_WHAT YOU WILL DO:_ Leave the pictures out, and transcribe the material below exactly from the line with "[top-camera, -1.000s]" to the line with "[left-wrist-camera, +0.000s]", both lines included.

Content starts

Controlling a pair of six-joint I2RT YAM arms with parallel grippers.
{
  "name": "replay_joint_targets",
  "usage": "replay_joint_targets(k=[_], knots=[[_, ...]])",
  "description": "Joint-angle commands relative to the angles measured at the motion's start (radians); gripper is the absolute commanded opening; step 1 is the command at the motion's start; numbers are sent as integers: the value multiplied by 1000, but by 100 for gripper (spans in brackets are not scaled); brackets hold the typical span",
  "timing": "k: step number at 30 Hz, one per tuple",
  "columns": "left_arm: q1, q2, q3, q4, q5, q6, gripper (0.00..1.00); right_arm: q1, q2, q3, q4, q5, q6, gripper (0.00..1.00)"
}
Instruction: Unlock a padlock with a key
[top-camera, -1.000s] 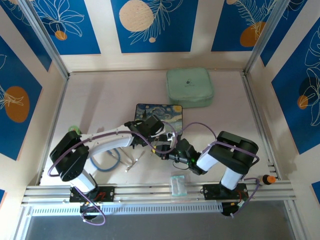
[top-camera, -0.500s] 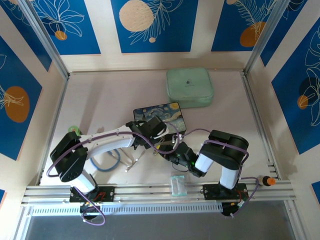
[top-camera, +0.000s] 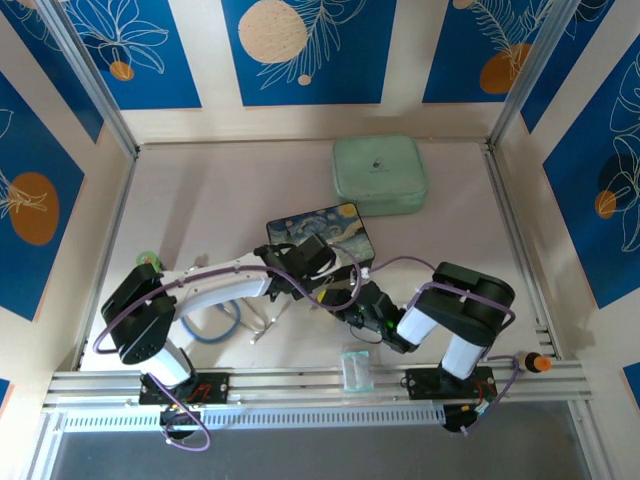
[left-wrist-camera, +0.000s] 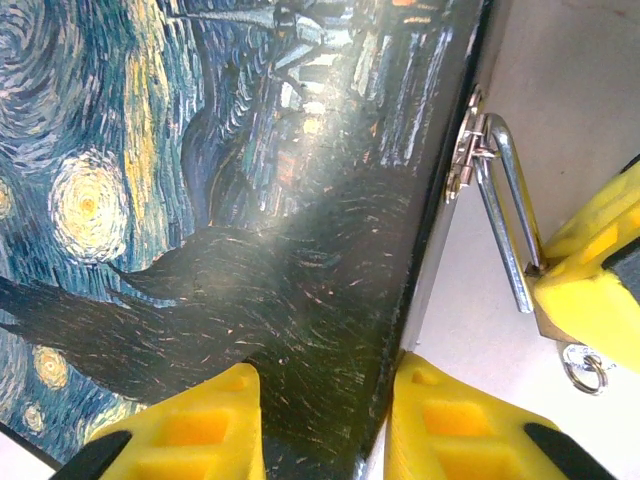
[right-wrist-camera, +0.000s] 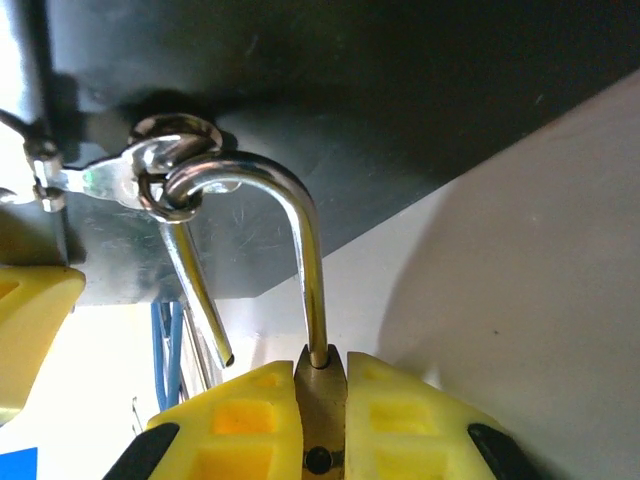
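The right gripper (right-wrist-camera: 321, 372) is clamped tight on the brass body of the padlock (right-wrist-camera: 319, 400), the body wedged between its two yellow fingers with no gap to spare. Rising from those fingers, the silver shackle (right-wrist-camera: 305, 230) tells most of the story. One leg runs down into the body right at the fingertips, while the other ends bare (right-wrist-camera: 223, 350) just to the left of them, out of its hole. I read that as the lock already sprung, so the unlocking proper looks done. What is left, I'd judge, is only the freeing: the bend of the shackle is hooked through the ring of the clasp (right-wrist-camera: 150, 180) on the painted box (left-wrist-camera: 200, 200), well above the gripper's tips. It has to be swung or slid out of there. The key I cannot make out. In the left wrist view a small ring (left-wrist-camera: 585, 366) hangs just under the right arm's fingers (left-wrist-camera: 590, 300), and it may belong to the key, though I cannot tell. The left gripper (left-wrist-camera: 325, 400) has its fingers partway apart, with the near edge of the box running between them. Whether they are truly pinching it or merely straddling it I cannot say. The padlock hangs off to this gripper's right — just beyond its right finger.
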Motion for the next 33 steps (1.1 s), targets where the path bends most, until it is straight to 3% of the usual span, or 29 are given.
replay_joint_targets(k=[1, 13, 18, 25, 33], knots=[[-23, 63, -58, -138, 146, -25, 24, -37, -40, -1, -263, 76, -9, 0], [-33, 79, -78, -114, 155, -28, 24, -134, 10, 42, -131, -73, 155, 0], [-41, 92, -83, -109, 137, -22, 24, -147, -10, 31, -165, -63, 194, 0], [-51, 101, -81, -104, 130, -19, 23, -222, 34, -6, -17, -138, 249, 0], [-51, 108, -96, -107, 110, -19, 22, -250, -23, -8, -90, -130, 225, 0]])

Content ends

_SOLUTION:_
[top-camera, -1.000s] 
[top-camera, -0.500s] 
[top-camera, +0.000s] 
[left-wrist-camera, +0.000s] 

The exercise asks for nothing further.